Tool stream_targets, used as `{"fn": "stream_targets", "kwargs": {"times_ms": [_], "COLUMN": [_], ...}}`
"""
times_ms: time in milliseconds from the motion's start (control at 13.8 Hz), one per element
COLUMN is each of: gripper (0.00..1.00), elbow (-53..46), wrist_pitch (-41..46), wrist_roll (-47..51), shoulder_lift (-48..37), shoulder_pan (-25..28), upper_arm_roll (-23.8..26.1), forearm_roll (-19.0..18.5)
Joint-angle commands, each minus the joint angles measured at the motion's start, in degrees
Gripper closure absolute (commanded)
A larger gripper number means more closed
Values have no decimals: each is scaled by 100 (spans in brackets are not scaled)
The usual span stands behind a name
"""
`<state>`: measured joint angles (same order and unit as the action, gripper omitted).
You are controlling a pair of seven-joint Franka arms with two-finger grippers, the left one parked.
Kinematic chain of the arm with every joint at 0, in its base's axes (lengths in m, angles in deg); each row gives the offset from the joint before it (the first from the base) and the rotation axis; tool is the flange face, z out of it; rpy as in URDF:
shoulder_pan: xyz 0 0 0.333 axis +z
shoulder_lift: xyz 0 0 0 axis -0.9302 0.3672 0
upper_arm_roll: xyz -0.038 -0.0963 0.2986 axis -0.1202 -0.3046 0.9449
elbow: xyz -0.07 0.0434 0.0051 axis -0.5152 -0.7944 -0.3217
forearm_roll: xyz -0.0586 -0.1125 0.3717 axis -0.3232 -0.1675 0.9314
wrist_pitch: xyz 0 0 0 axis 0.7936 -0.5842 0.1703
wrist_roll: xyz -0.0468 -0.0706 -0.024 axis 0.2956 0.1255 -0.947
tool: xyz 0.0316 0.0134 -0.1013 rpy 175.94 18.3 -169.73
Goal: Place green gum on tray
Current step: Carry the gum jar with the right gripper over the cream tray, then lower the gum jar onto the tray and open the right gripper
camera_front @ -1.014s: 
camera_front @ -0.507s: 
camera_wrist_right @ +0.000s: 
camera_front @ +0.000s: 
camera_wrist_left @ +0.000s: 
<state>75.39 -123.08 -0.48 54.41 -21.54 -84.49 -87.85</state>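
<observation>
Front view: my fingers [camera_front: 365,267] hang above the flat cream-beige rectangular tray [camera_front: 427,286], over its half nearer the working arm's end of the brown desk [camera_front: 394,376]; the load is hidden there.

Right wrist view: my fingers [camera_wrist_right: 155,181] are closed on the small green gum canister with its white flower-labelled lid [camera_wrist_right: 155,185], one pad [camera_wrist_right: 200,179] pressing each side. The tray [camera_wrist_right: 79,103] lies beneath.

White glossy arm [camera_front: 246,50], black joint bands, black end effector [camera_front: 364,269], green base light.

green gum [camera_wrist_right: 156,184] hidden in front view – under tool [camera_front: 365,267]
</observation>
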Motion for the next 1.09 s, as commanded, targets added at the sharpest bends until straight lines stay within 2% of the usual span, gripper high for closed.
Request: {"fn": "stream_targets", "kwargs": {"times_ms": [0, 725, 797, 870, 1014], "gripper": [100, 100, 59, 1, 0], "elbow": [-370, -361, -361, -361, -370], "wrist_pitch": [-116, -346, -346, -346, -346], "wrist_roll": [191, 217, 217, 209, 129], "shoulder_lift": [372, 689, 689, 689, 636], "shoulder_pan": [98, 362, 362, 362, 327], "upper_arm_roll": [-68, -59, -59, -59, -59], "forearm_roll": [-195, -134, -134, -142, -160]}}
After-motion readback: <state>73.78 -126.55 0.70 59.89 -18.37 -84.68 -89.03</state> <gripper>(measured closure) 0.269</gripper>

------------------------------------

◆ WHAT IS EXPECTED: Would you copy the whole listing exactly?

◆ RESPONSE TO THE TASK:
Tool stream_targets, used as `{"fn": "stream_targets", "kwargs": {"times_ms": [_], "COLUMN": [_], ...}}`
"""
times_ms: time in milliseconds from the motion's start (control at 13.8 Hz), one per element
COLUMN is each of: gripper (0.00..1.00), elbow (-53..46), wrist_pitch (-41..46), wrist_roll (-47..51), shoulder_lift (-48..37), shoulder_pan (-25..28), upper_arm_roll (-23.8..26.1), forearm_roll (-19.0..18.5)
Joint-angle commands, each minus the joint angles measured at the motion's start, in degrees
Gripper closure absolute (commanded)
A larger gripper number means more closed
Values have no decimals: each is scaled by 100 (spans in brackets are not scaled)
The usual span stands behind a name
"""
`<state>`: measured joint angles (same order and unit as the action, gripper omitted).
You are controlling a pair of seven-joint Franka arms with two-finger grippers, the left one parked.
Kinematic chain of the arm with every joint at 0, in its base's axes (lengths in m, angles in deg); each row gives the offset from the joint before it (the first from the base) and the rotation axis; tool is the flange face, z out of it; rpy as in URDF:
shoulder_pan: xyz 0 0 0.333 axis +z
shoulder_lift: xyz 0 0 0 axis -0.9302 0.3672 0
upper_arm_roll: xyz -0.038 -0.0963 0.2986 axis -0.1202 -0.3046 0.9449
elbow: xyz -0.07 0.0434 0.0051 axis -0.5152 -0.7944 -0.3217
forearm_roll: xyz -0.0586 -0.1125 0.3717 axis -0.3232 -0.1675 0.9314
wrist_pitch: xyz 0 0 0 axis 0.7936 -0.5842 0.1703
wrist_roll: xyz -0.0468 -0.0706 -0.024 axis 0.2956 0.1255 -0.947
tool: xyz 0.0316 0.0134 -0.1013 rpy 175.94 18.3 -169.73
Goal: Place green gum on tray
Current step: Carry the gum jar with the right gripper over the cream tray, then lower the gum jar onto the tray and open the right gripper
camera_front @ -1.014s: 
camera_front @ -0.507s: 
camera_wrist_right @ +0.000s: 
camera_front @ +0.000s: 
camera_wrist_left @ +0.000s: 
<state>75.39 -123.08 -0.48 54.41 -21.54 -84.49 -87.85</state>
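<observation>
Front view: my fingers [camera_front: 365,267] hang above the flat cream-beige rectangular tray [camera_front: 427,286], over its half nearer the working arm's end of the brown desk [camera_front: 394,376]; the load is hidden there.

Right wrist view: my fingers [camera_wrist_right: 155,181] are closed on the small green gum canister with its white flower-labelled lid [camera_wrist_right: 155,185], one pad [camera_wrist_right: 200,179] pressing each side. The tray [camera_wrist_right: 79,103] lies beneath.

White glossy arm [camera_front: 246,50], black joint bands, black end effector [camera_front: 364,269], green base light.

green gum [camera_wrist_right: 156,184] hidden in front view – under tool [camera_front: 365,267]
</observation>
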Motion for the next 1.09 s, as commanded, targets added at the sharpest bends until straight lines stay within 2% of the usual span, gripper high for closed.
Request: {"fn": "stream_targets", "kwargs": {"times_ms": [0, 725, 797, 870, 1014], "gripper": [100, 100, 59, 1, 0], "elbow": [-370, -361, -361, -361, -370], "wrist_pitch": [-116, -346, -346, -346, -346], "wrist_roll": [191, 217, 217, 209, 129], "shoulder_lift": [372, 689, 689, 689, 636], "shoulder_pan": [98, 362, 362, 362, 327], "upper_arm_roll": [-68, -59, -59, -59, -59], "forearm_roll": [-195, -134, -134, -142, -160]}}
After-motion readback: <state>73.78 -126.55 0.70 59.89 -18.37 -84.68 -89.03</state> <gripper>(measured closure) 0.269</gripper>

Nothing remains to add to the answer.